Monsieur [K] [T], qui succombe à l’instance, sera condamné à payer à la société SA BANQUE POSTALE CONSUMER FINANCE la somme de 400 euros au titre de l’article 700 du code civil.
Sur l’exécution provisoire
Aux termes de l’article 514 du Code de procédure civile, les décisions de première instance sont de droit exécutoires à titre provisoire à moins que la loi ou la décision rendue n’en dispose autrement.

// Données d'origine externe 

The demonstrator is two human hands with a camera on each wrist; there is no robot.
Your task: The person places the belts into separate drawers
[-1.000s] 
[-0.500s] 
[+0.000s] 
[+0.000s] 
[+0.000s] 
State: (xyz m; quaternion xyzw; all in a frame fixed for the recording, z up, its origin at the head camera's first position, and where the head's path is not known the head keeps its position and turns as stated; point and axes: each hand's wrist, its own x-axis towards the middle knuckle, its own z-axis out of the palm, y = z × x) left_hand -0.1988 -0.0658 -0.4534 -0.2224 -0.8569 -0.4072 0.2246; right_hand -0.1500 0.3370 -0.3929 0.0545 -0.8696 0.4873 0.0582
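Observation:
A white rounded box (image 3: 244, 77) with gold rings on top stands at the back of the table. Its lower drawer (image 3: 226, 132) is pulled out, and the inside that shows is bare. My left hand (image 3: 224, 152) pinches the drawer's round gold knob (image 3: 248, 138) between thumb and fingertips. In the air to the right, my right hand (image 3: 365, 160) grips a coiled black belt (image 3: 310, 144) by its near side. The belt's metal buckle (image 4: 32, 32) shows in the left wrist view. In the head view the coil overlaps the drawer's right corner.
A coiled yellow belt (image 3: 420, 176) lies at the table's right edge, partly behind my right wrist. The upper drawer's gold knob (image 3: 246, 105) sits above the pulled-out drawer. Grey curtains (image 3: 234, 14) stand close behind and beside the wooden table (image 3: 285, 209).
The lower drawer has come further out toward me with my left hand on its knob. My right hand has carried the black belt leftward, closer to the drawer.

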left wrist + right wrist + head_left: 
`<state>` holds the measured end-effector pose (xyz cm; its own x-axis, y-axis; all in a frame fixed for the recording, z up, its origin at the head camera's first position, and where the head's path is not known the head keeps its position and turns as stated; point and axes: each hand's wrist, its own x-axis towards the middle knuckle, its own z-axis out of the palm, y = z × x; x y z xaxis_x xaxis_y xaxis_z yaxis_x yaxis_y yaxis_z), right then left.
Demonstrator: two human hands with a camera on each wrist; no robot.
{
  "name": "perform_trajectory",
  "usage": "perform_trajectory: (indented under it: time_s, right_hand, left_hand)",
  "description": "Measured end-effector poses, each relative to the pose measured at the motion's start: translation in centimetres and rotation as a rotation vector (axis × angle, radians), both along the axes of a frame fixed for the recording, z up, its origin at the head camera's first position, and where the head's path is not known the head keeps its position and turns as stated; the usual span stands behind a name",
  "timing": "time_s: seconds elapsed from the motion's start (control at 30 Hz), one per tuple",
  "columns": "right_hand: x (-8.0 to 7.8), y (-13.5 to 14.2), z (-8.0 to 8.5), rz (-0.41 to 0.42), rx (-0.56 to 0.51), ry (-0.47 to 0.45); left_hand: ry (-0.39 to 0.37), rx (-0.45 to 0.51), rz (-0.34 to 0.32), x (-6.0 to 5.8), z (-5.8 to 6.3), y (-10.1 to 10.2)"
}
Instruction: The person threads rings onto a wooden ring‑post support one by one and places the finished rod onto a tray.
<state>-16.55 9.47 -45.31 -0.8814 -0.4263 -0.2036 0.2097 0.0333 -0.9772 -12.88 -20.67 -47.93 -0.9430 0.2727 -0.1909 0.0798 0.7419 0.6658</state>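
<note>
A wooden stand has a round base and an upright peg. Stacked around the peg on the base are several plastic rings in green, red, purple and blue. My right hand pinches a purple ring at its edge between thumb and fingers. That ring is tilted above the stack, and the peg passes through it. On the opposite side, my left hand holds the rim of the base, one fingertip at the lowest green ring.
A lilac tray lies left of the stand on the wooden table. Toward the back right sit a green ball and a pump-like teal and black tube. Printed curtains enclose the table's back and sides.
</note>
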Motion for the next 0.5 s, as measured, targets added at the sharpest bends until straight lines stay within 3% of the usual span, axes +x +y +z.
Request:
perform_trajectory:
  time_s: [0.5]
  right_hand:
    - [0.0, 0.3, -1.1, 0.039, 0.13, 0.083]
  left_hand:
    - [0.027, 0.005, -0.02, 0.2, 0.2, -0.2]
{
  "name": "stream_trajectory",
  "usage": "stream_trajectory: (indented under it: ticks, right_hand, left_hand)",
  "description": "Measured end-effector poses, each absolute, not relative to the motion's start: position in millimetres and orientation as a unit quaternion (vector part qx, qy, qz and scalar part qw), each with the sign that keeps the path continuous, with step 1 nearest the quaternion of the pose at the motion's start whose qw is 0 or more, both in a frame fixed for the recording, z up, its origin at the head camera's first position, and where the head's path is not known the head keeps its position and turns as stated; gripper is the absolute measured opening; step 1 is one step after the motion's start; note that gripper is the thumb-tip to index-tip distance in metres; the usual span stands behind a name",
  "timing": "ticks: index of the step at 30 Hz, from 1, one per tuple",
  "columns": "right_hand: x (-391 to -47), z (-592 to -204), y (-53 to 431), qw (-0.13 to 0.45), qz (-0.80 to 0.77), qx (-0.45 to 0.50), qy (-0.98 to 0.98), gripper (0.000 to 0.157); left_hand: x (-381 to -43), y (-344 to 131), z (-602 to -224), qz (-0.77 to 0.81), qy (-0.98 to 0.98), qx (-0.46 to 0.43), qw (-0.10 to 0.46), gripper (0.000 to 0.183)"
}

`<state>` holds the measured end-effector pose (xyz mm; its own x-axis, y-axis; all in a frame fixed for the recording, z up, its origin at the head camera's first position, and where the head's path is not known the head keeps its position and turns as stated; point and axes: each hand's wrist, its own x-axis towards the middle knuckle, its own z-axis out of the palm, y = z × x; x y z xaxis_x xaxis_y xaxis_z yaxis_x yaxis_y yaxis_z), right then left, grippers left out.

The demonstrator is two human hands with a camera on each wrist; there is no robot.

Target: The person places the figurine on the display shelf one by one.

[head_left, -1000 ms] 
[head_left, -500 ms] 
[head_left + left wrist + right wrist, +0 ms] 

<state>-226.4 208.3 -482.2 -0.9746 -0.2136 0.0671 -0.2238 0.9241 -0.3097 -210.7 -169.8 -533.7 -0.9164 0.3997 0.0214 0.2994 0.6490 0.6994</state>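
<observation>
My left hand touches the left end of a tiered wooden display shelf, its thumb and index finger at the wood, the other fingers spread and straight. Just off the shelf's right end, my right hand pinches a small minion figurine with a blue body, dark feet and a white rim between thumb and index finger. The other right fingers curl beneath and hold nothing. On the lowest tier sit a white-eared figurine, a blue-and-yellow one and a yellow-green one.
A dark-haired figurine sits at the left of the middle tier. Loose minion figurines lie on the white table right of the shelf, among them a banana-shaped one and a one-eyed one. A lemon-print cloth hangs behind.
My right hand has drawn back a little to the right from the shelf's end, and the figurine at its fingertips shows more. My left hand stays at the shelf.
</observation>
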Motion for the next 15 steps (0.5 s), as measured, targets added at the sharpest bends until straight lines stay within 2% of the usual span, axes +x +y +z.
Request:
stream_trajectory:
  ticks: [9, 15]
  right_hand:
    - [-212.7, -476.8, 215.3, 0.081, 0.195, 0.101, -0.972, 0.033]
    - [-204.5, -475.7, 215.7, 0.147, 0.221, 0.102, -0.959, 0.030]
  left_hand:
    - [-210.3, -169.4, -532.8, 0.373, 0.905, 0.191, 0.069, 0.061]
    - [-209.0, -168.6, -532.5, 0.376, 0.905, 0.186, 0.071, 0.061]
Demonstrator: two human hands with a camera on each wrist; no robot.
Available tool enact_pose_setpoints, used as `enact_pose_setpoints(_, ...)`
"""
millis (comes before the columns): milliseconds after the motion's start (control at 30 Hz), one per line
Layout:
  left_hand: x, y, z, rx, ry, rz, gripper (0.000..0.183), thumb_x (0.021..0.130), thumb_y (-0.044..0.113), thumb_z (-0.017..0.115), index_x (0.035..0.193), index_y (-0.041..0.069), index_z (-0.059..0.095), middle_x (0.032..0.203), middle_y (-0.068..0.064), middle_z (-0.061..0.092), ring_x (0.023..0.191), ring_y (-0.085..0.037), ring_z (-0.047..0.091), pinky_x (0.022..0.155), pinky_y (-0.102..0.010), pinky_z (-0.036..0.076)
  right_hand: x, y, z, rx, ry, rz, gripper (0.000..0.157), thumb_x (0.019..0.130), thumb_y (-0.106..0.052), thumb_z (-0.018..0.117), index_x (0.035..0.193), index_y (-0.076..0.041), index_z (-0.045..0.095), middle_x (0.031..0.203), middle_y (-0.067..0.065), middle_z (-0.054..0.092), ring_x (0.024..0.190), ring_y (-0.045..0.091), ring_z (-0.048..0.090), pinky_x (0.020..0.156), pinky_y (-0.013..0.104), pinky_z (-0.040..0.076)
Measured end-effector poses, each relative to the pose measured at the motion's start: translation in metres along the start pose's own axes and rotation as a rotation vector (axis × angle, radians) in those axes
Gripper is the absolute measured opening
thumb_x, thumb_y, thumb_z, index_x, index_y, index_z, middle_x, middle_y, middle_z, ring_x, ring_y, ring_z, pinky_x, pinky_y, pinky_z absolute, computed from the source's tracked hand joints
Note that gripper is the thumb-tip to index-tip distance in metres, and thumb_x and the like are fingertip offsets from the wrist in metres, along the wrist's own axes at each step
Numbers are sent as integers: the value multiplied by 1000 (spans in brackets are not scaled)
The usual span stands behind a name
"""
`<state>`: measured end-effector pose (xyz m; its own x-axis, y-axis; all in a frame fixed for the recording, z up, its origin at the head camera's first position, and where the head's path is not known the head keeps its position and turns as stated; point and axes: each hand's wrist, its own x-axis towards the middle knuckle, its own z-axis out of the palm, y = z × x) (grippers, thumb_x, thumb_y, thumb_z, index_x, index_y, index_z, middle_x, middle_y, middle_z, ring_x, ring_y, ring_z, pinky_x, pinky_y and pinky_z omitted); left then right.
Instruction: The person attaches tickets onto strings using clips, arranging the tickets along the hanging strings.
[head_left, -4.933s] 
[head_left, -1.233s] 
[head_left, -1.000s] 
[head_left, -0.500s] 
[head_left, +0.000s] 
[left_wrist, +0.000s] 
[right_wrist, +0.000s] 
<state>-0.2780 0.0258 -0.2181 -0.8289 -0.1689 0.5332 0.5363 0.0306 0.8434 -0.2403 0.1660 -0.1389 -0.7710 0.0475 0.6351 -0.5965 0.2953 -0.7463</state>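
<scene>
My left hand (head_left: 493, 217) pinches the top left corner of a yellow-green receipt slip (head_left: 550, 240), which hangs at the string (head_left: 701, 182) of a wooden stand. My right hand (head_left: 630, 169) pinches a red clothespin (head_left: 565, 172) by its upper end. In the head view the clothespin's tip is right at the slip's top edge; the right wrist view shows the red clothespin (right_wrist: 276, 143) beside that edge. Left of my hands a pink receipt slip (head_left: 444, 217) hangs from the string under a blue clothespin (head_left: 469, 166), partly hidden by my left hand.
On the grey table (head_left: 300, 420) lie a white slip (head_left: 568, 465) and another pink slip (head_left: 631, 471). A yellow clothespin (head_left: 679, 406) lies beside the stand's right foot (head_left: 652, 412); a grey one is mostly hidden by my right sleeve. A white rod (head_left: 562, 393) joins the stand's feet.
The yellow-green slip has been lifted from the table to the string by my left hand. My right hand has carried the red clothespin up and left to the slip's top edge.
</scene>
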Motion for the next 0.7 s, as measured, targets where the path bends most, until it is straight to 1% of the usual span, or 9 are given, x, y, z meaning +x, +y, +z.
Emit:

En l’espèce, il convient de constater l’exécution provisoire de la présente décision.
PAR CES MOTIFS
Le tribunal, après débats en audience publique, statuant publiquement, par jugement rendu par défaut et en dernier ressort, par mise à disposition au greffe,
DECLARE recevable l’action engagée par la SA BANQUE POSTALE CONSUMER FINANCE à l’encontre de Monsieur [K] [T],
CONSTATE l’acquisition de la déchéance du terme du contrat de prêt conclu le 14 juillet 2021, entre la société SA BANQUE POSTALE CONSUMER FINANCE, d’une part, et Monsieur [K] [T], d’autre part ;
PRONONCE la déchéance totale du droit aux intérêts au taux contractuel et au taux légal majoré de la société SA BANQUE POSTALE CONSUMER FINANCE ;
CONDAMNE Monsieur [K] [T] à payer à la société SA BANQUE POSTALE CONSUMER FINANCE la somme de 3 592,94 euros, selon décompte arrêté au 27 janvier 2025, avec intérêt au taux légal non majoré à compter de l’assignation ;
CONDAMNE Monsieur [K] [T] aux dépens ;
CONDAMNE Monsieur [K] [T] à payer à la SA BANQUE POSTALE CONSUMER FINANCE la somme de 400 euros au titre de l’article 700 du code de procédure civile ;
CONSTATE l’exécution provisoire de la décision.
Ainsi jugé et prononcé par mise à disposition au greffe de la juridiction à [Localité 6] le 2 décembre 2025.